Business-critical server / cannot go offline: Full sequence Phases A through F. Skip Phase G — do not image the disk while the server is serving production traffic. Use the cloud disk snapshot (Phase D) as your disk evidence instead.
Legal proceedings anticipated: Full sequence, all phases. Dual hashing (SHA256 + MD5). Witness present during collection. Evidence sealed in tamper-evident bags. Disk image with hardware write blocker if bare-metal.
Container environment: Phases A and E only. Container collection is self-contained — the docker export or kubectl cp commands capture the filesystem, and the container logs capture the application output. Add Phase D if the container runs on a cloud VM and you need the cloud audit trail.

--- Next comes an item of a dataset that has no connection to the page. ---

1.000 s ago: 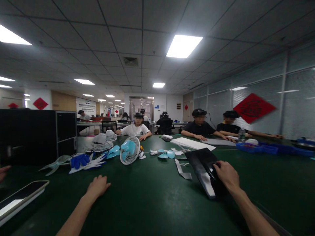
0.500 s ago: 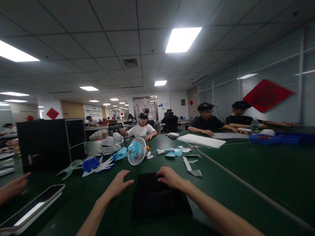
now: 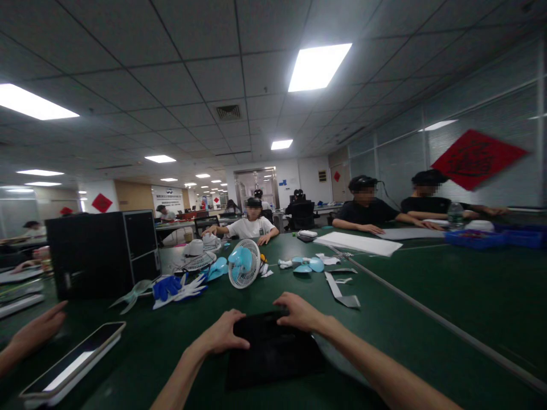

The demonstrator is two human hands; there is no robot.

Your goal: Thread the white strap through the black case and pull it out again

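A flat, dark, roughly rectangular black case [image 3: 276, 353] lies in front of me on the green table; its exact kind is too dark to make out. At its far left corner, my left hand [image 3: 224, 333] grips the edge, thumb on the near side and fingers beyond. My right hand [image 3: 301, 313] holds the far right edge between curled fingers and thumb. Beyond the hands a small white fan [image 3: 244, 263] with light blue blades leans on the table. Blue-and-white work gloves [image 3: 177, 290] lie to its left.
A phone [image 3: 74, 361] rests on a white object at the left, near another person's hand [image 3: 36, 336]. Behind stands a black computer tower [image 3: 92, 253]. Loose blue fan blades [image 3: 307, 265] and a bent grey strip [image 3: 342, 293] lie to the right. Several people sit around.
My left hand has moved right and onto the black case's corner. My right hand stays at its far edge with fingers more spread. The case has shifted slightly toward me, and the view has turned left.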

Try it: Create the case directory structure on your forensic workstation: mkdir -p ~/cases/TEST-001/TEST-VM/{volatile,logs,config,disk,memory,timeline,notes}. Run the Phase C manual collection against a test VM (not production). Time yourself. The first time takes 20–30 minutes. By the third practice run, you will complete it in 10–12 minutes. Speed matters in incident response — practice the procedure before you need it.
Beyond This Investigation
This collection sequence is the starting point for every investigation scenario in this course. LX4 through LX13 all begin with “evidence has been collected from the compromised system.” The evidence they reference is the output of this procedure — the UAC triage data, the live response output, the log files, the disk image. When a scenario says “examine the process listing,” it means the processes.txt or UAC live_response/process/ output from Phase C. When it says “analyze the authentication logs,” it means the auth.log copies from Phase F.
Check your understanding:
Why is memory acquisition (Phase B) performed before live volatile collection (Phase C)?
The attacker is actively logged in and you see their session in who. Which phases do you prioritize, and which can you defer?
You are investigating a cloud VM but do not have SSH access — only AWS console access. Which phases can you still execute?
After completing the full collection sequence, how do you verify that no evidence files were modified during transfer to your forensic workstation?